▸ What you should do
Everything in the listing below except the pictures should be reproduced exactly.

▸ Data excerpt
*** Begin section ***

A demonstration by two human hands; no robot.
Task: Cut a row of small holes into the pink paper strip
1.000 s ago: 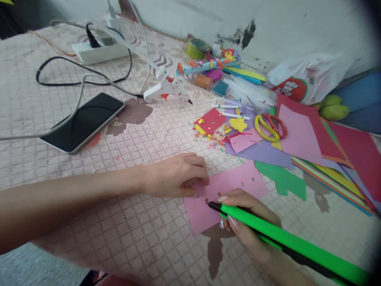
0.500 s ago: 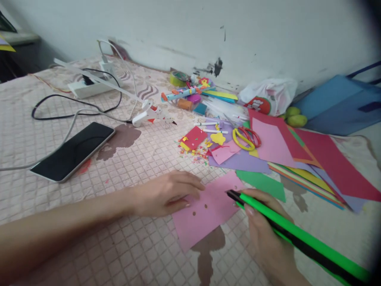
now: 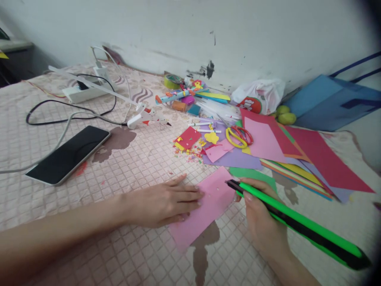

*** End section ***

▸ Reply to the exercise
A demonstration by two human hands; no robot.
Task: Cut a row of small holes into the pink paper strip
1.000 s ago: 
0.500 s ago: 
now: 

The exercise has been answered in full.